É importante considerar como a construção de masculinidade(s) varia através de diferentes culturas e fronteiras geopolíticas, bem como verificar como essas diferenças se reflectem nas pesquisas globais e políticas públicas. Enquanto no Sul, a prevenção de violência de género passou, durante um tempo, pela transformação de atitudes masculinas em relação a saude sexual e reprodutiva, no Norte a prioridade passou pela promoção e alteração de políticas públicas sobre licença de paternidade, promovendo o cuidado e a não violência.

 

Pesquisas mais recentes, levadas a cabo ao longo da última década reafirmam a multiplicidade e maleabilidade das masculinidades tanto no tempo quanto no espaço. Num mundo cada vez mais globalizado, as construções hegemónicas e tradicionais de masculinidade das sociedades têm sido desafiadas. Os esforços para compreender esta construção social, e reconhecer as suas pressões e consequências, que se manifestam tanto na vida de homens quanto de mulheres, são cruciais.

 


Referências e sugestões adicionais de leitura:

Connell, Raewyn W. (1995), Masculinities. Cambridge, Polity Press; Sydney, Allen & Unwin; Berkeley, University of California Press.

Gardiner, Judith (2005), “Men, masculinities, and feminist theory”, in Michael S. Kimmel, Jeff Hearn & R. W. Connell (ed.), Handbook of studies on men & masculinities.
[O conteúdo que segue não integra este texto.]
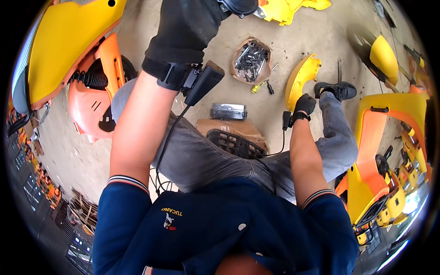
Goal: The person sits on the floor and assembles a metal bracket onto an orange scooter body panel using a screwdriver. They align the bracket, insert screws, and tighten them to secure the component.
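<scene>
My left hand [185,30], in a black glove, reaches up to the top edge, where its fingers are mostly cut off. Against it is a dark rounded object [240,6] with a grey rim, only partly in view; its kind I cannot make out. Just beyond lies a bright yellow plastic part [286,10]. My right hand [305,105], also gloved in black, is closed at the lower end of a curved yellow plastic panel [297,80] beside my shoe. The panel's inner edge carries small tabs.
An open bag of screws and bolts [252,62] lies on the floor, with a yellow-green piece [257,87] by it. A clear lamp-like part [228,111] and black footrest [236,143] lie between my legs. Large yellow-orange vehicle bodies [68,43] flank me.
</scene>
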`<action>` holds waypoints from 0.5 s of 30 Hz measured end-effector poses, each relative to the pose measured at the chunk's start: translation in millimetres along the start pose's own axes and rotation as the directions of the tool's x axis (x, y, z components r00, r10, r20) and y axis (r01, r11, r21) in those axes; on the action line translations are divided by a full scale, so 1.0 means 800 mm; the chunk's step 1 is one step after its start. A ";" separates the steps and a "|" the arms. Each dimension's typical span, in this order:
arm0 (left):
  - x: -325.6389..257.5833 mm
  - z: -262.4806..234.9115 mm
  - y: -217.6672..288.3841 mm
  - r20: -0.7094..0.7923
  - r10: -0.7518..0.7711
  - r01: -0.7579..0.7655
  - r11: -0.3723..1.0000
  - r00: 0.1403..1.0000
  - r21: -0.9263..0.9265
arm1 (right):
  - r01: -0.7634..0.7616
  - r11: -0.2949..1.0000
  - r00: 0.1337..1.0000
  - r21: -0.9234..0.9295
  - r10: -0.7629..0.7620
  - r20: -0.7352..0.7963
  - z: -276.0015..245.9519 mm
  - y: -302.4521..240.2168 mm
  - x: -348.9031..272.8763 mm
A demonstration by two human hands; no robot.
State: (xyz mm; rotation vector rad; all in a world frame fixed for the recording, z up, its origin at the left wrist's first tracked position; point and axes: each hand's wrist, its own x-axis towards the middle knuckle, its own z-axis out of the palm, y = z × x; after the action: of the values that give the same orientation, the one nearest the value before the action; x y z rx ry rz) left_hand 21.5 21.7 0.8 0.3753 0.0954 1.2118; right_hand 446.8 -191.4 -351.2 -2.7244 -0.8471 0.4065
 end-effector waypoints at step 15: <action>-0.017 0.008 0.009 -0.271 0.209 -0.092 0.917 0.940 0.387 | 0.613 0.781 0.374 0.120 -0.421 0.827 0.089 0.005 -0.189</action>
State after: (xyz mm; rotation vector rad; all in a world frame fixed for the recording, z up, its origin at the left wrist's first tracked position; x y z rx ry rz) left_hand 12.3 10.1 7.1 0.5271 0.5823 1.4032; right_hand 305.4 -271.1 -390.6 -2.0822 -2.0184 1.5859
Thousand Oaks: Sage, 35-50.

Greig, Alan; Kimmel, Michael; Lang, James (2000), “Men, Masculinities & Development”, Gender Development Monograph, Series Nª 10.

Ricardo, Christine; Barker, Gary (2009), Men, Masculinities, Sexual Exploitation and Sexual Violence, Instituto Promundo and ICRW.

 


Tatiana Moura, feminista, é Investigadora Permanente do Centro de Estudos Sociais da Universidade de Coimbra (Núcleo de Humanidades, Migrações e Estudos para a Paz) desde 2004, Coordenadora do Promundo Portugal desde 2014 e Diretora Associada do Instituto Maria e João Aleixo (Maré, Rio de Janeiro, Brasil) desde Março de 2018.